AIM OF THE TASK. Transcribe the whole listing below. Pictures do not go in the copy.

EXERCISE DATA.
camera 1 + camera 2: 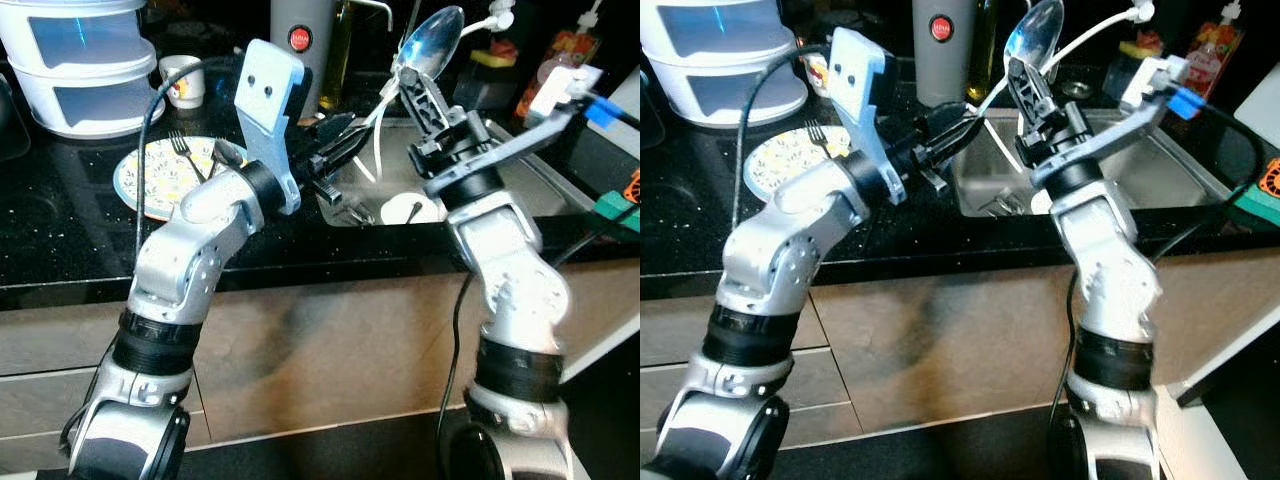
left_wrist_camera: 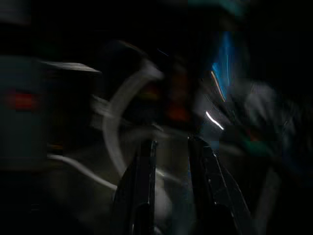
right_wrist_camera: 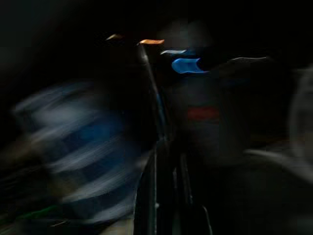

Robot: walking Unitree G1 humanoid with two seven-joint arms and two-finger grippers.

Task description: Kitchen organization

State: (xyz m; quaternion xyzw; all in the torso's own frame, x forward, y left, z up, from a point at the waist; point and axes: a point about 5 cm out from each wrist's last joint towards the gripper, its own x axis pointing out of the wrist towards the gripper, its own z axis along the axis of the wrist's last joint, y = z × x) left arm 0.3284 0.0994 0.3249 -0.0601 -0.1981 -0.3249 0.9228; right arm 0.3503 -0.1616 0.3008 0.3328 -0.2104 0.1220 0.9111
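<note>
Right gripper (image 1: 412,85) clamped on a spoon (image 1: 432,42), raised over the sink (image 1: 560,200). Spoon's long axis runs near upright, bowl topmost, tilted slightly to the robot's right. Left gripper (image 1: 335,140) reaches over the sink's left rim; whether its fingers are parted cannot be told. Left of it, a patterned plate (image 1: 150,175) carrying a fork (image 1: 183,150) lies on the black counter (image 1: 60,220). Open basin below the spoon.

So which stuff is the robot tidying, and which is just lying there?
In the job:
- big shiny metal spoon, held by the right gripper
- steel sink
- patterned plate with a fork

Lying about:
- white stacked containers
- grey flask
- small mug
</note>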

PROBLEM SOLUTION.
camera 1 + camera 2: 
left_wrist_camera: 
right_wrist_camera: 

Robot: walking Unitree G1 humanoid with two seven-joint arms and two-finger grippers.

Task description: Kitchen organization

State: (xyz m; quaternion xyzw; all in the torso's own frame, x forward, y left, z up, from a point at the waist; point and axes: a point about 5 cm out from each wrist's last joint towards the gripper, its own x axis pointing out of the wrist towards the gripper, its own z axis along the axis of the wrist's last joint, y = z × x) left arm 0.3284 0.0994 0.3249 -0.0601 -0.1981 -0.3249 0.9228; right arm 0.3503 -0.1616 0.3008 0.3328 -0.2104 0.1220 0.9111
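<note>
Right gripper (image 1: 412,85) clamped on a spoon (image 1: 432,42), raised over the sink (image 1: 560,200). Spoon's long axis runs near upright, bowl topmost, tilted slightly to the robot's right. Left gripper (image 1: 335,140) reaches over the sink's left rim; whether its fingers are parted cannot be told. Left of it, a patterned plate (image 1: 150,175) carrying a fork (image 1: 183,150) lies on the black counter (image 1: 60,220). Open basin below the spoon.

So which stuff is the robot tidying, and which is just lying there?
In the job:
- big shiny metal spoon, held by the right gripper
- steel sink
- patterned plate with a fork

Lying about:
- white stacked containers
- grey flask
- small mug
</note>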

The response to this exercise is finished.